## Prompt
Could you retype, exactly as written, every line from the top of the records through the line that contains "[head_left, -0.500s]"?

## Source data
※ ※ ※
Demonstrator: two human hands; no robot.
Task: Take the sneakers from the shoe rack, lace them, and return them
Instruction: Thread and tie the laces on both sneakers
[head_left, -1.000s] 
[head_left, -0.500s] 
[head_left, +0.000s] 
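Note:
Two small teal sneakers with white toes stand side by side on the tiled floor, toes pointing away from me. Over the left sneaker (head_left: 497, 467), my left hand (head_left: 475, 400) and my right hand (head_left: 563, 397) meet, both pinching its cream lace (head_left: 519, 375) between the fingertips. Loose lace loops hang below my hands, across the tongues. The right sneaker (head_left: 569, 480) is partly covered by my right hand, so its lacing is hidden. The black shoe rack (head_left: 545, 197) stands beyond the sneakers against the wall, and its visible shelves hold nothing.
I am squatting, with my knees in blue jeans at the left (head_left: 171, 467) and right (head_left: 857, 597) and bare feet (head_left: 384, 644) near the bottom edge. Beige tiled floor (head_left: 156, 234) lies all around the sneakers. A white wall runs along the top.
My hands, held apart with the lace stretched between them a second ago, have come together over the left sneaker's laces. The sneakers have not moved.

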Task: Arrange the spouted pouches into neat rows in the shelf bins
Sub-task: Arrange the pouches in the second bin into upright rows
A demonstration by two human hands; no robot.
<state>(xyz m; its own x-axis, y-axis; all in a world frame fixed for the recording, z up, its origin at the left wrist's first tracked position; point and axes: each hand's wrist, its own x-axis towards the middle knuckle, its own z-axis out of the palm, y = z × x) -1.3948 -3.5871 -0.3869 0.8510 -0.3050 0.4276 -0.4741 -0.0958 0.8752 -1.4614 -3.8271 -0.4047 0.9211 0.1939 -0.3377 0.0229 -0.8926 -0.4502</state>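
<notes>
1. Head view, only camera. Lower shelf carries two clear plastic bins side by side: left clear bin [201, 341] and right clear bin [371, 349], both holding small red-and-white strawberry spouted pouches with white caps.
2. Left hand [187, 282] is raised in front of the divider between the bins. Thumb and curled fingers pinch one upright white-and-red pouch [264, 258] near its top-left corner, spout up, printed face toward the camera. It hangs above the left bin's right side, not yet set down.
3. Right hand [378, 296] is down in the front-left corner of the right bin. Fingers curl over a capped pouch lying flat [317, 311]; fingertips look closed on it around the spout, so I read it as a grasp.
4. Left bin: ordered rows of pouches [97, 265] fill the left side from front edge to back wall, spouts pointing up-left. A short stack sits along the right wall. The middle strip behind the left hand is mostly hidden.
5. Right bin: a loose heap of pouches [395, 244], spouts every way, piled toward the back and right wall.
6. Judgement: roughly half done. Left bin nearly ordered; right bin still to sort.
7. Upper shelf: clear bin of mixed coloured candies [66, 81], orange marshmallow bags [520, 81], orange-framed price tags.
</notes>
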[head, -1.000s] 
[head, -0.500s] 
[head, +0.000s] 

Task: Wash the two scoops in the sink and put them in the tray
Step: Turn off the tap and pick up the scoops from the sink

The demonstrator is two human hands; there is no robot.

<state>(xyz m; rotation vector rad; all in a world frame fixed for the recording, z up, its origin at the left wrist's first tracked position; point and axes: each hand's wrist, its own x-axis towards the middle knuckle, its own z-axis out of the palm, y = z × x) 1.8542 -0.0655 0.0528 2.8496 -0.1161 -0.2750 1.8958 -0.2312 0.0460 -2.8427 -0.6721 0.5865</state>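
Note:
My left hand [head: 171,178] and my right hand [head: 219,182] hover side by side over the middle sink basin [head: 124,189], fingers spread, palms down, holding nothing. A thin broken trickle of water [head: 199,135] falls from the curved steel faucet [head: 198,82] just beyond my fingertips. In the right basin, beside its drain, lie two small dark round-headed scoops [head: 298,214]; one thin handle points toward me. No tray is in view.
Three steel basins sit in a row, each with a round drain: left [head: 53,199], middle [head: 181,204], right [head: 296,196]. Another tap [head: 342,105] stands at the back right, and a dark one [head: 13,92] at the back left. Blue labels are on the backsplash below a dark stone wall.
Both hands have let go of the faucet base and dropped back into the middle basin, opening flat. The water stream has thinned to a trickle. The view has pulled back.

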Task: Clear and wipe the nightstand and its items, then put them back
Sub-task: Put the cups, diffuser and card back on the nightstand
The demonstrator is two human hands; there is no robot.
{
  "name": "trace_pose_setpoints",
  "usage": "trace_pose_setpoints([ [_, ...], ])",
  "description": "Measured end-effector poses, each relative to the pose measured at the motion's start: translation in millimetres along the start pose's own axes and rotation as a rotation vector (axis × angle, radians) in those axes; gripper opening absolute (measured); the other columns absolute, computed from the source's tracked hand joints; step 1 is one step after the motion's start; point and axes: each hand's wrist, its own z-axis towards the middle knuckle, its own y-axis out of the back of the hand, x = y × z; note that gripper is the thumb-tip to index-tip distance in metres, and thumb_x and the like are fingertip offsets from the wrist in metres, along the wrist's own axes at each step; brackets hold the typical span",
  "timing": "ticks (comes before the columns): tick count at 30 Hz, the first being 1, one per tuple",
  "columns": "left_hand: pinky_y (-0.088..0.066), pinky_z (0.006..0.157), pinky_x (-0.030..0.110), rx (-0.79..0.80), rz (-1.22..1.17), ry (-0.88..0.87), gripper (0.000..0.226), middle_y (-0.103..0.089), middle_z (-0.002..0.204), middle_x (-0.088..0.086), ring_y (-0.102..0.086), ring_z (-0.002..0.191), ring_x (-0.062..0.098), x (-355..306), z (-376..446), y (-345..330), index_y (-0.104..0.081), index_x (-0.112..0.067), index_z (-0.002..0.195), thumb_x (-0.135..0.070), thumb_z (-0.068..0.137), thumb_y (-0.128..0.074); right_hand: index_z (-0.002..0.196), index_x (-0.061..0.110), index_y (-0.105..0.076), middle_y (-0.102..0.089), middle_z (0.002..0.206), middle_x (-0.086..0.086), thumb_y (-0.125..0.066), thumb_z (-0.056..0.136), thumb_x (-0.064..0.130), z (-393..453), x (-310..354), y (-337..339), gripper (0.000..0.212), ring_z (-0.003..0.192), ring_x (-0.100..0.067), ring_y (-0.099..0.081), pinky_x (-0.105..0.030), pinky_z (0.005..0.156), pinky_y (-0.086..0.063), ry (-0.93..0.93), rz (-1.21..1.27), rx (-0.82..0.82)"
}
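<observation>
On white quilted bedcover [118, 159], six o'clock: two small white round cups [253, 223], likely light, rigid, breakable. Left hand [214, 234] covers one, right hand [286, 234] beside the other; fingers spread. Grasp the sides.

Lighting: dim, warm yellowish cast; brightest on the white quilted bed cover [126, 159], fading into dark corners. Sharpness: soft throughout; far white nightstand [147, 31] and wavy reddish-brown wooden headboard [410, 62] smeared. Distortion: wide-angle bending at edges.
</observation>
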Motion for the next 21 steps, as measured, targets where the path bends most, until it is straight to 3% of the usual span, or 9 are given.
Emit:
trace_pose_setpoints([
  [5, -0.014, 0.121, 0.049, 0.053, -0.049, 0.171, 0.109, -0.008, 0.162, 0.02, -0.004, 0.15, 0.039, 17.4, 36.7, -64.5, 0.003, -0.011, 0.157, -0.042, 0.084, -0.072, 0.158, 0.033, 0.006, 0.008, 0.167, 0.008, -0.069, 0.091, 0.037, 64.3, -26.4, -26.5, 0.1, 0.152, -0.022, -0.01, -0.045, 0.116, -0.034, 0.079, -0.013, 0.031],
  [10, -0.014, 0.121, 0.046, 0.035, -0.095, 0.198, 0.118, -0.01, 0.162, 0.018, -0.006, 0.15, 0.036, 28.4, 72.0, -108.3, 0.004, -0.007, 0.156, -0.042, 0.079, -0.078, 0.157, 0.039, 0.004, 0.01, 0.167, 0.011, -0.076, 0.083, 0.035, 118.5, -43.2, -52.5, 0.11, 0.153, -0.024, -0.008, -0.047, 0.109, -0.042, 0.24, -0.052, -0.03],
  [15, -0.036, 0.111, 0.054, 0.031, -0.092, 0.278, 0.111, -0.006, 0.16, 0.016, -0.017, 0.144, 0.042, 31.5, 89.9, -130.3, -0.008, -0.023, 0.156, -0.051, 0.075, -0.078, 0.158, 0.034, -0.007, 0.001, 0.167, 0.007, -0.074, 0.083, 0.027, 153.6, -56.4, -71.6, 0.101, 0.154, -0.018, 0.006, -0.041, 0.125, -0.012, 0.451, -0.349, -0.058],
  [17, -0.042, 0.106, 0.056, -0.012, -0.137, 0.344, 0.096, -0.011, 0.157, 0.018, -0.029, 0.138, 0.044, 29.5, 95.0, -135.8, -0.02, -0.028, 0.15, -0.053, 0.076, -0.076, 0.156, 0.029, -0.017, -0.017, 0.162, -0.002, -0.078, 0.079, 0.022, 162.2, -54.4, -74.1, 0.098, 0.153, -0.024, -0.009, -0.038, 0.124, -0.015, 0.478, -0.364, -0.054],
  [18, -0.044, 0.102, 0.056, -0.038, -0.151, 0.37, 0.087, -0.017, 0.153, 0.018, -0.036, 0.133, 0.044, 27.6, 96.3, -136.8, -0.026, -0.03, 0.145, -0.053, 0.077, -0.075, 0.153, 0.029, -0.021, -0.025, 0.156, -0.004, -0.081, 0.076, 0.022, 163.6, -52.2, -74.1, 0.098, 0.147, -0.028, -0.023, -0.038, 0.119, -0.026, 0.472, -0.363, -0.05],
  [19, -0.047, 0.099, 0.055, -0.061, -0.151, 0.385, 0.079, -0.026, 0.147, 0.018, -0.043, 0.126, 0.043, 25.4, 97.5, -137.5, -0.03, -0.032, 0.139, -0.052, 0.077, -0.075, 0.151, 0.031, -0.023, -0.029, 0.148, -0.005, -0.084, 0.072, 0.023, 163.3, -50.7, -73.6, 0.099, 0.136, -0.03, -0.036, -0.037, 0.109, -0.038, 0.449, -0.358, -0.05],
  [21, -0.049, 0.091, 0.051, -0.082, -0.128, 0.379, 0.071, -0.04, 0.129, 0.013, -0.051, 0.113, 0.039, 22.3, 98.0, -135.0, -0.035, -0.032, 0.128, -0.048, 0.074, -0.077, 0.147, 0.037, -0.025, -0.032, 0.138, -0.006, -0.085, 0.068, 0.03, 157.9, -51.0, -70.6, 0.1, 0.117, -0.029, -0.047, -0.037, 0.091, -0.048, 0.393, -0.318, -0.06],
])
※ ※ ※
## Response area
Demonstrator: two human hands; no robot.
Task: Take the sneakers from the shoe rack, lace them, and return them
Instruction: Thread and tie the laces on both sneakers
[head_left, -1.000s] 
[head_left, -0.500s] 

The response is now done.